Neues orales Antidiabetikum fördert physiologische Insulin-Ausschüttung

Für das Antidiabetikum Sitagliptin läuft derzeit bei der FDA das Verfahren für die US-Zulassung, wie bei einer Veranstaltung von MSD beim Internistenkongreß in Wiesbaden berichtet worden ist. Der Konzern erwartet bis Mitte Oktober dieses Jahres eine Entscheidung.

Seine gute Wirksamkeit und gute Verträglichkeit hat Sitagliptin mittlerweile in klinischen Studien schon mehrfach unter Beweis gestellt. Etwa in einer Studie, in der 552 Patienten mit Typ-2-Diabetes zwölf Wochen lang behandelt wurden. Es gab mehrere Studiengruppen mit unterschiedlichen Sitagliptin-Dosierungen. Eine Gruppe erhielt Placebo.

Wichtige Ergebnisse der Studie hat in Wiesbaden Dr. Harvey L. Katzeff aus Rahway im US-Staat Jersey vorgestellt. Katzeff ist dort im Bereich Klinische Forschung bei Merck & Co. (in Deutschland: MSD) tätig.
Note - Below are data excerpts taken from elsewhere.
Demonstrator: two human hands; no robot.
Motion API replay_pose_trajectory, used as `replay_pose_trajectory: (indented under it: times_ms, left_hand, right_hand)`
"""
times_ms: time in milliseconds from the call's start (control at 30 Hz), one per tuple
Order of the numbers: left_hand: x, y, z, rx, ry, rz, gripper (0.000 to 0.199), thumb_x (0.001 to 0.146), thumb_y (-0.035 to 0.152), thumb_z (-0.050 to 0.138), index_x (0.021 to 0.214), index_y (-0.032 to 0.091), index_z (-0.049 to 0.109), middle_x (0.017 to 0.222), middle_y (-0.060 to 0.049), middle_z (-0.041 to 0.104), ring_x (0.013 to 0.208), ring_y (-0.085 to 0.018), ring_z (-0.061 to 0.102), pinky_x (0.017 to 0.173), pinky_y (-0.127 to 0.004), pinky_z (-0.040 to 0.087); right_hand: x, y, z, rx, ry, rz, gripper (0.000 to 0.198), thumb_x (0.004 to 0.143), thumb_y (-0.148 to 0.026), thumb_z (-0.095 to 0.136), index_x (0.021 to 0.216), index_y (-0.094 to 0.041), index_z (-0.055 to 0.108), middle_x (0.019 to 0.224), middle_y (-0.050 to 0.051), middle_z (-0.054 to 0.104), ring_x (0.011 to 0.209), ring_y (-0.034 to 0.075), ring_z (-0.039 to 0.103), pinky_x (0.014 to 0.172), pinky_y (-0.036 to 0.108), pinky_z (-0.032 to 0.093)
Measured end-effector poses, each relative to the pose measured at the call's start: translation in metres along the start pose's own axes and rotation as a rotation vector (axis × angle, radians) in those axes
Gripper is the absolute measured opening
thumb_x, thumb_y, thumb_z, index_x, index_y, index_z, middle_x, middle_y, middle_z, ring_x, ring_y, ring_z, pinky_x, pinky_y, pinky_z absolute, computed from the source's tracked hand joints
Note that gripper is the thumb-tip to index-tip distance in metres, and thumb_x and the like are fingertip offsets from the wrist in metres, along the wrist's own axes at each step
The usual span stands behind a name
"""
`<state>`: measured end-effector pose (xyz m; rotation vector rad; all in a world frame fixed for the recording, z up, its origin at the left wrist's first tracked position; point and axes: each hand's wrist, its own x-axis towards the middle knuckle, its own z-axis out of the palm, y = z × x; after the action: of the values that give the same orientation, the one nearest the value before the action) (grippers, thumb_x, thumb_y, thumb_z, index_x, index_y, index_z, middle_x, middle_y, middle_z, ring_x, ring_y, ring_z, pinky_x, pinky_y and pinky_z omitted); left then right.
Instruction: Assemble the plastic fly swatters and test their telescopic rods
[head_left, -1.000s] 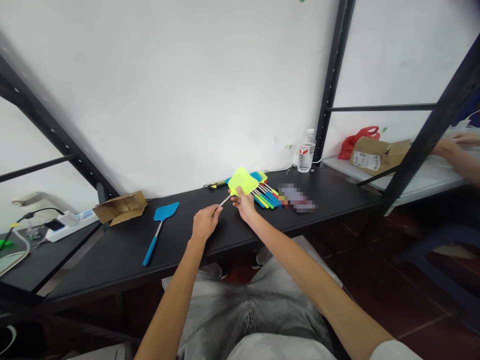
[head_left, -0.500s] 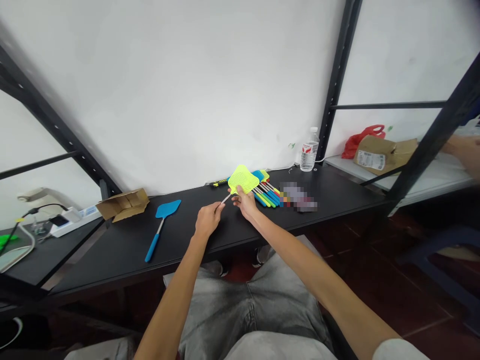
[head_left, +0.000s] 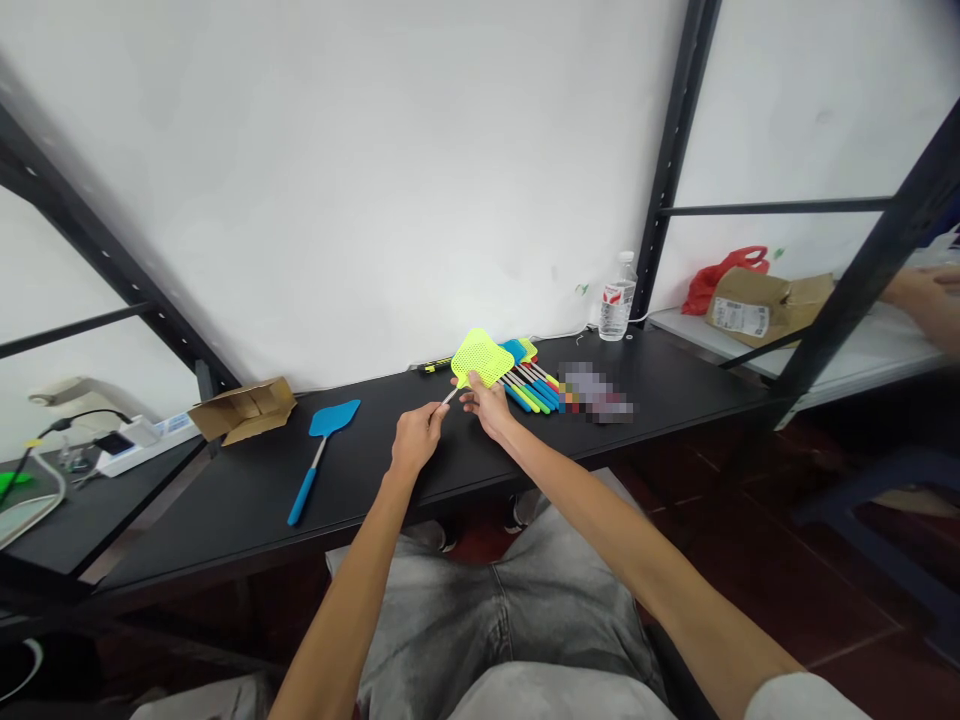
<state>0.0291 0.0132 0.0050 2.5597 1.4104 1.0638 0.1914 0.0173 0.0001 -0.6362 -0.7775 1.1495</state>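
A yellow-green fly swatter [head_left: 481,357] is held above the black table between both hands. My left hand [head_left: 417,437] is closed around its thin metal shaft; any grip part there is hidden in the fist. My right hand [head_left: 487,405] pinches the swatter at the neck, below its perforated head, with the thumb on top. Just right of and behind my right hand lies a row of several fly swatters [head_left: 535,390] with blue, green and red handles. Apart from these, a blue fly swatter [head_left: 322,450] lies to the left, its handle toward the front edge.
An open cardboard box [head_left: 251,410] stands at the left by a power strip [head_left: 150,443]. A water bottle [head_left: 617,297] stands at the back right. Beyond the rack post are another carton [head_left: 765,308], a red bag [head_left: 724,280] and another person's hand [head_left: 930,290].
The yellow-green swatter's head has shifted very slightly left, with both hands keeping their hold. At far right, the other person's hand has moved a little.
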Motion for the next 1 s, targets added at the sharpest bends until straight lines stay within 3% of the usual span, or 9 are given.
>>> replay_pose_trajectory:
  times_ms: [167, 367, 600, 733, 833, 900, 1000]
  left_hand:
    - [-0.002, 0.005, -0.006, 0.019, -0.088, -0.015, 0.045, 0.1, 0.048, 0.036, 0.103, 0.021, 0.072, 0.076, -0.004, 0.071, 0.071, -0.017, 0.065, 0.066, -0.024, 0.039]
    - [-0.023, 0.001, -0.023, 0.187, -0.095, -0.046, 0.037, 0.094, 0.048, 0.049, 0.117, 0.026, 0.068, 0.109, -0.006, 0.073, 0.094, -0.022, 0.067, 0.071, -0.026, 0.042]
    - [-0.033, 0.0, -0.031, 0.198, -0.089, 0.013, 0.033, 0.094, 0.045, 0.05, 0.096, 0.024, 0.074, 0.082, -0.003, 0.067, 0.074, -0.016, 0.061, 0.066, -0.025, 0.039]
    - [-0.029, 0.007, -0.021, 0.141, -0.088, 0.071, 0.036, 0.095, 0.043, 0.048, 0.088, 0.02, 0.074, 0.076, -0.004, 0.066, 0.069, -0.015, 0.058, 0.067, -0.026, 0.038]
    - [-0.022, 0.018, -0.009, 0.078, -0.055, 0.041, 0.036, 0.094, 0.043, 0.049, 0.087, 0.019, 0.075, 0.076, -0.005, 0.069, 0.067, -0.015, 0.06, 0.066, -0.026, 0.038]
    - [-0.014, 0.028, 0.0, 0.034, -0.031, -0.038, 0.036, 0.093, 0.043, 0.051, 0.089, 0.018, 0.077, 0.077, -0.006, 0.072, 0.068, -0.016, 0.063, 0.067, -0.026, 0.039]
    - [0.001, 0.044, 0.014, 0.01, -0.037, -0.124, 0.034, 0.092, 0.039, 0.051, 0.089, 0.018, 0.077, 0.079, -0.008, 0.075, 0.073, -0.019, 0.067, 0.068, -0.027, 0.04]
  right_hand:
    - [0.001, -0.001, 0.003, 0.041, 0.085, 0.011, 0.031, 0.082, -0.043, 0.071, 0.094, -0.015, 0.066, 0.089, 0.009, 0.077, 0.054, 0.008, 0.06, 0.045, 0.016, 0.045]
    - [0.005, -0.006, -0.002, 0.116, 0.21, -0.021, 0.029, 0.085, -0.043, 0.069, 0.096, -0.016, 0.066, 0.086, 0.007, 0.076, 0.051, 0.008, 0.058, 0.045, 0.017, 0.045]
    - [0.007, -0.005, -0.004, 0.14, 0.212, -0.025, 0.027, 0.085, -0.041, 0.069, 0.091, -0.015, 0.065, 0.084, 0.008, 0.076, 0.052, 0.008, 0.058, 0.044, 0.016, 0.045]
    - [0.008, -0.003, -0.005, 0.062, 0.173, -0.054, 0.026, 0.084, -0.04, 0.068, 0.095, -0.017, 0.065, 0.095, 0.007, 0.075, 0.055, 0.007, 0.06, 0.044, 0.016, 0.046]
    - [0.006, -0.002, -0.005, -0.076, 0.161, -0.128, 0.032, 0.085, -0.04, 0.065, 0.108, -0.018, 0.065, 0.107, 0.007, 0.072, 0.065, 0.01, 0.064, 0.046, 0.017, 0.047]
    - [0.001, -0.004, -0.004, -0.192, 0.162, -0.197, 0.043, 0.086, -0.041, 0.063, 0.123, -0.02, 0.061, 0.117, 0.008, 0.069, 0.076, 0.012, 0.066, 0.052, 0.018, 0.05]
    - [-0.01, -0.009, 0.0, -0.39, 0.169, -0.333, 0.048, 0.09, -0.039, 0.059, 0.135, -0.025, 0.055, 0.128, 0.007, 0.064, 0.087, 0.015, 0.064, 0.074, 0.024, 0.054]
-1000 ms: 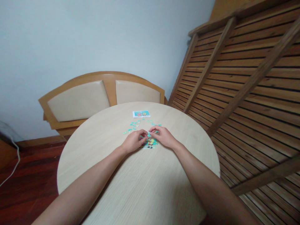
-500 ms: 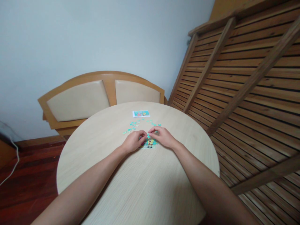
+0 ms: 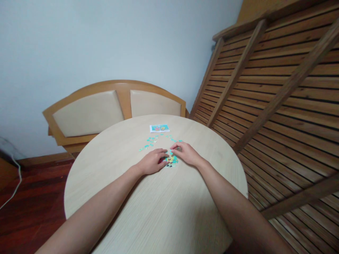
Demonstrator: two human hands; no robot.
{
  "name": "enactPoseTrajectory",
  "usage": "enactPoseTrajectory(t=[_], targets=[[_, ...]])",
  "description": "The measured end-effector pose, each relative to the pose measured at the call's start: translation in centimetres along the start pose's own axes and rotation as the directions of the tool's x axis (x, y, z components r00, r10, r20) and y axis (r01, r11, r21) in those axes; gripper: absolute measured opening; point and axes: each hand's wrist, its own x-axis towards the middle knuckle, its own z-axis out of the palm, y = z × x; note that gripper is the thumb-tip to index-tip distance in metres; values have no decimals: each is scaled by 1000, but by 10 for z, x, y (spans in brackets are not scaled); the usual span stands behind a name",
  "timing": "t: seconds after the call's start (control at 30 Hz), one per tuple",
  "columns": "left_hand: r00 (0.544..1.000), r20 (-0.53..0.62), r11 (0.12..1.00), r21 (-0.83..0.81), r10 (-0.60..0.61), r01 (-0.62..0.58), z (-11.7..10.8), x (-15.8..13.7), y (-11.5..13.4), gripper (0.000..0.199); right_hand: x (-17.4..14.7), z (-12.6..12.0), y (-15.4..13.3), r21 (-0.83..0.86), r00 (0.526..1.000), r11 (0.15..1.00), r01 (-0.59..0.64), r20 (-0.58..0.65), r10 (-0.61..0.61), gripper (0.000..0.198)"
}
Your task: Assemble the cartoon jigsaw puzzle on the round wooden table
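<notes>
A partly assembled jigsaw puzzle [image 3: 171, 161] with a yellow cartoon figure lies flat on the round table. My left hand [image 3: 153, 161] rests over its left side, fingers apart and touching it, and covers that part. At the puzzle's upper edge my right hand [image 3: 185, 153] pinches a small turquoise puzzle piece [image 3: 171, 152] between thumb and fingertips. Loose turquoise pieces [image 3: 150, 139] are scattered in an arc beyond both hands. Farther back lies a picture card [image 3: 160, 128] showing a pink and a yellow figure on turquoise.
The pale round table [image 3: 159, 211] fills the middle of the view. Behind it stands a wooden headboard [image 3: 123, 95] with cream panels against the wall. A slatted wooden frame [image 3: 265, 98] leans along the right side. A white cable [image 3: 19, 176] hangs at the left.
My left hand has opened its pinch and spread its fingers on the puzzle. My right hand, with the piece, has shifted slightly to the right.
</notes>
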Motion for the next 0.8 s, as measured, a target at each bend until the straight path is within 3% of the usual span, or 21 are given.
enactPoseTrajectory(t=[0.8], targets=[[999,32,999,28,-35,35,1,-2,-1,35,-3,1,11,-44,997,998,-49,62,51,11]])
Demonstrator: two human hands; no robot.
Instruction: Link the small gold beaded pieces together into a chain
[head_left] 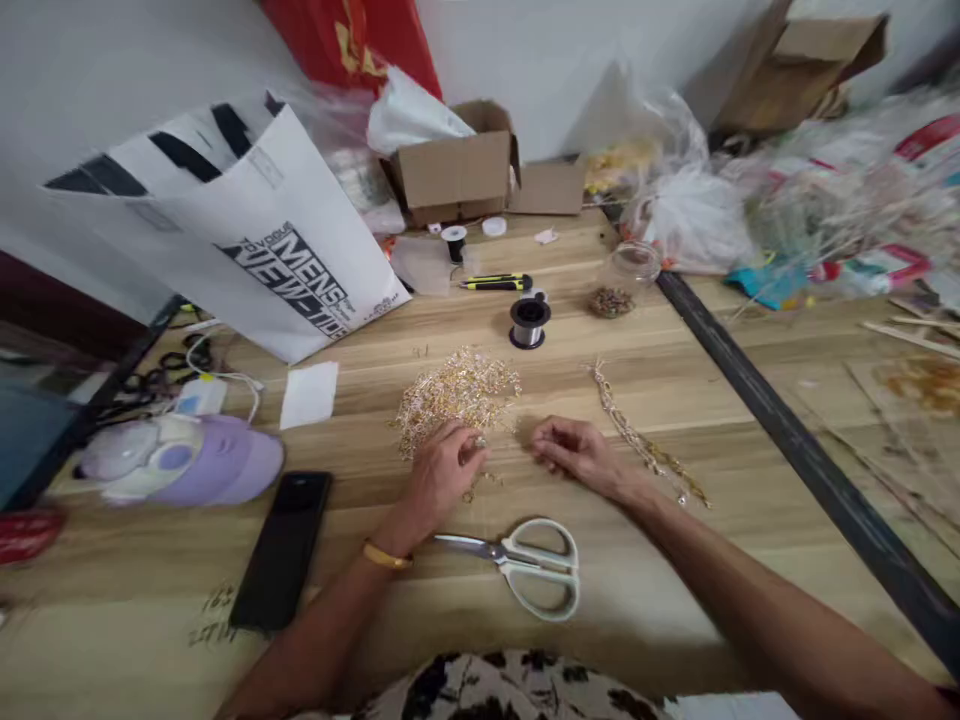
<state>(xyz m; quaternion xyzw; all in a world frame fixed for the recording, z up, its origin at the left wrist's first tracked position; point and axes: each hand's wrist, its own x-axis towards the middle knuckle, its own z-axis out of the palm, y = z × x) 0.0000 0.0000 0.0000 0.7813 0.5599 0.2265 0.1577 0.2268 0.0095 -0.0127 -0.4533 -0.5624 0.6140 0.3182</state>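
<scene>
My left hand (442, 470) rests at the near edge of a tangled pile of small gold and pinkish beaded pieces (457, 390). Its thumb and forefinger are pinched around something tiny and shiny that I cannot make out. To the right, my right hand (574, 450) hovers low or rests on the table with its fingers curled together; anything inside them is hidden. A few loose gold bits (471, 494) lie just below the left fingertips. Beyond my right wrist, a bundle of gold and silvery beaded strands (630, 430) stretches diagonally.
Scissors (525, 560) with pale handles lie nearest me. Behind the pile stand a spool of silvery wire (529, 323), a yellow-black cutter (496, 283) and a tub of beads (613, 300). At left are a phone (285, 550), a lilac bottle (202, 460) and a paper bag (247, 220).
</scene>
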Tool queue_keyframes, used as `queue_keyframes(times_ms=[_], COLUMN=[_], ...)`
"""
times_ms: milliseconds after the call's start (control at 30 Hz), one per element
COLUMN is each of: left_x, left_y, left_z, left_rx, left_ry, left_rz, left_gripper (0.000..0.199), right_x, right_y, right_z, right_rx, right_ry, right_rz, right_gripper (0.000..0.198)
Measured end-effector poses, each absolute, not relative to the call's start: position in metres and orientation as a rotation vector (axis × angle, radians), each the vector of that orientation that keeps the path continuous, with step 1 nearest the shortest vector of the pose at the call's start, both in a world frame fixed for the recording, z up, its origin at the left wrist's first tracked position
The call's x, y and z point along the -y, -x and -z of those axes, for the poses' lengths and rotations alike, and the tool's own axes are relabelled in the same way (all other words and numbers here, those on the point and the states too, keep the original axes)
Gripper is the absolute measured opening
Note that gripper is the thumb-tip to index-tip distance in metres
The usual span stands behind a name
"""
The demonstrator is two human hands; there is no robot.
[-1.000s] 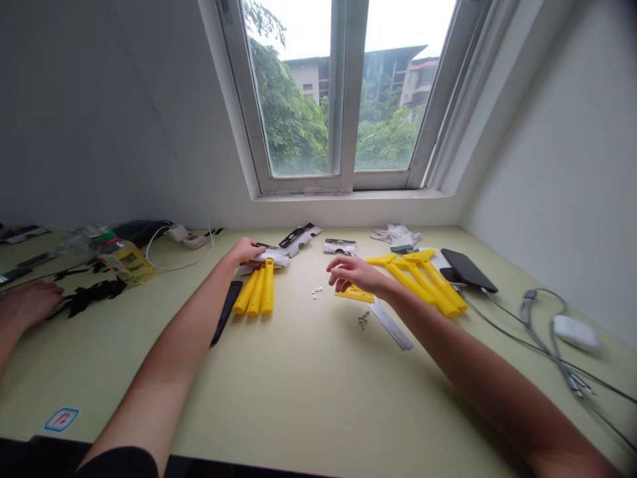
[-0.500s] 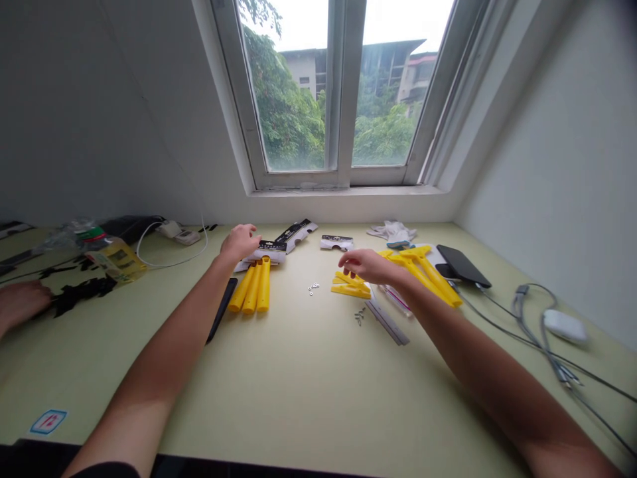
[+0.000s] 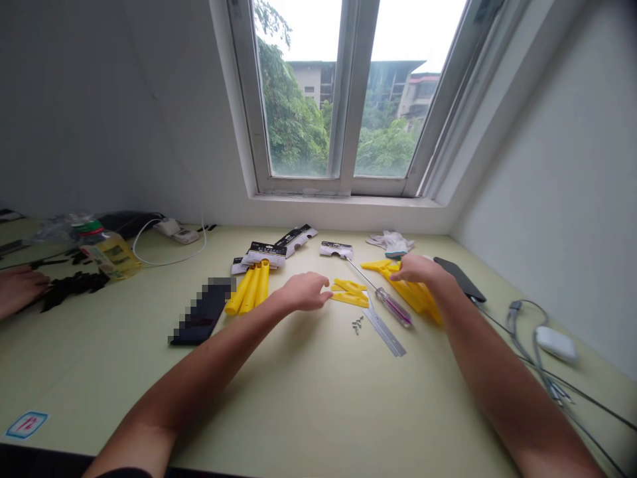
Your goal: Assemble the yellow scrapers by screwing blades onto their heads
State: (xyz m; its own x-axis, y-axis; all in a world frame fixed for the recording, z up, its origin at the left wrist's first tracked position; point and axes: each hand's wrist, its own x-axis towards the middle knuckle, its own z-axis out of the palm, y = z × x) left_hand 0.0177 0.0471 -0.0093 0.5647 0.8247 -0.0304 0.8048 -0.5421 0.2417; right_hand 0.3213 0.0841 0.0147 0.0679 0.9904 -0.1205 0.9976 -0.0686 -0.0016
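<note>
My left hand [image 3: 307, 291] is open, thumb and fingers a little apart, just left of the small flat yellow plastic pieces [image 3: 351, 299]. My right hand [image 3: 422, 269] closes its fingers on one of the yellow T-shaped scraper handles [image 3: 415, 295] lying at the right; the palm hides part of it. Between the hands lies a screwdriver [image 3: 394, 309] with a clear, pink-striped grip. Thin metal blades [image 3: 385, 333] and several small screws [image 3: 357, 325] rest in front of the yellow pieces. Yellow tubular handles [image 3: 253, 289] sit left of my left hand.
Black-and-white cardboard packaging [image 3: 266, 252] and gloves [image 3: 393, 243] lie at the back. A dark phone [image 3: 460, 277], grey cables [image 3: 517, 325] and a white case [image 3: 556, 344] are at right. A pixelated dark device [image 3: 202, 315], a bottle [image 3: 112, 251] and another person's hand [image 3: 22, 289] are at left.
My left hand has come rightward and nearer, from the packaging to the small yellow pieces, now covering the small rings. My right hand has moved right onto the yellow scraper handles. The view has shifted.
</note>
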Motion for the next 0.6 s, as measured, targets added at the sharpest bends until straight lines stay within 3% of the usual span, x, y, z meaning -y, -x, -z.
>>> queue_keyframes(times_ms=[200,333,467,600], left_x=[-0.056,-0.061,-0.053,-0.044], left_y=[-0.007,-0.004,-0.013,-0.023], left_z=[0.004,-0.001,-0.011,-0.019], left_rx=[-1.382,-1.283,-1.014,-0.753], left_ry=[-2.501,-2.353,-1.961,-1.583], left_rz=[-0.214,-0.429,-0.604,-0.767], left_gripper=[0.043,0.038,0.047,0.05], right_x=[-0.084,-0.074,-0.049,-0.022], right_y=[-0.316,-0.307,-0.265,-0.211], right_z=[-0.009,-0.036,-0.058,-0.055], right_rx=[-1.978,-2.05,-2.498,-2.897], right_ry=[-2.233,-2.256,-2.27,-1.993], right_rz=[0.276,0.22,0.203,0.451], right_gripper=[0.02,0.028,0.04,0.036])
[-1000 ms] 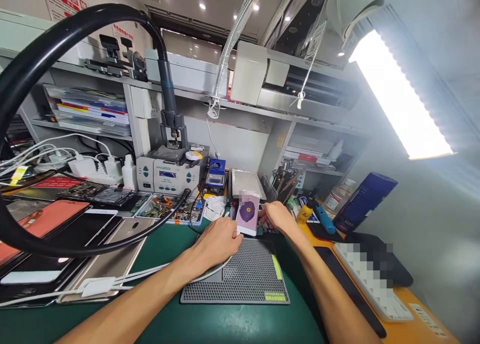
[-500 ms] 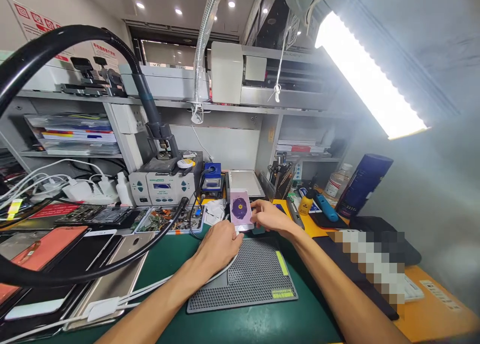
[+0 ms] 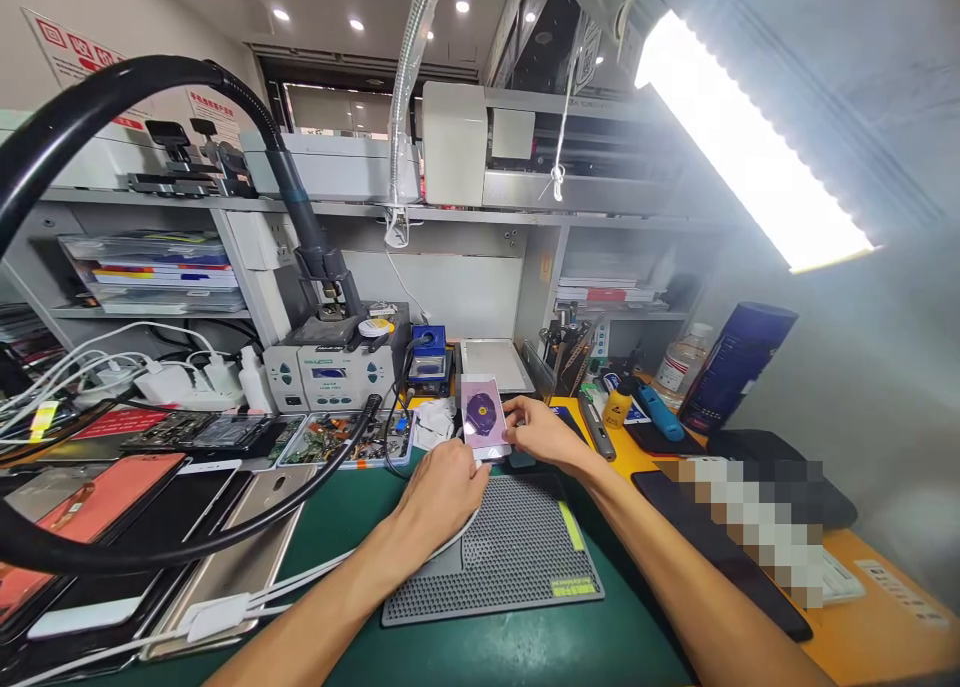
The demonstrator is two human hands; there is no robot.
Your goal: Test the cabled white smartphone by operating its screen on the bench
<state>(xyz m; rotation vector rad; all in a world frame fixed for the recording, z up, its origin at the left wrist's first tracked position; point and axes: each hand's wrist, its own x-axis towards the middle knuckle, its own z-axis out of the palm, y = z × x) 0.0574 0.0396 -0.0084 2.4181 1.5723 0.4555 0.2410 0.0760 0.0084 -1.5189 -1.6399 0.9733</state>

Danach war der HbA_1c-Wert, der zu Studienbeginn im Mittel bei 7,7 Prozent lag, unter täglich einmal 100 mg Sitagliptin um durchschnittlich 0,56 Prozentpunkte stärker gesunken als mit Placebo. Je höher dabei der HbA_1c-Ausgangswert gewesen sei, umso deutlich sei auch der Therapieeffekt ausgefallen, so Katzeff. Studienteilnehmer mit einem initialen HbA_1c über 8,5 Prozent etwa hätten nach zwölf Wochen einen um 1,13 Prozentpunkte niedrigeren HbA_1C gehabt.

Für den US-Forscher ist Sitagliptin auch deshalb ein vielversprechendes neues Antidiabetikum, da bei seiner Anwendung Hypoglykämien nicht signifikant häufiger auftreten als mit Placebo. Sitagliptin erhöht nämlich nur dann die Inkretinspiegel und in der Folge die Insulinspiegel, wenn die Hormone nach der Aufnahme von Kohlenhydraten überhaupt erst ausgeschüttet werden - dadurch werden Hypoglykämien im Prinzip vermieden.

Außerdem führt es nicht zu einer Gewichtszunahme und wird gut vertragen. Tierexperimentelle Studien deuten ferner darauf hin, daß Sitagliptin über seine Effekte auf Inkretine die Zahl der Betazellen im Pankreas und ihre Funktionstüchtigkeit erhöhen könnte.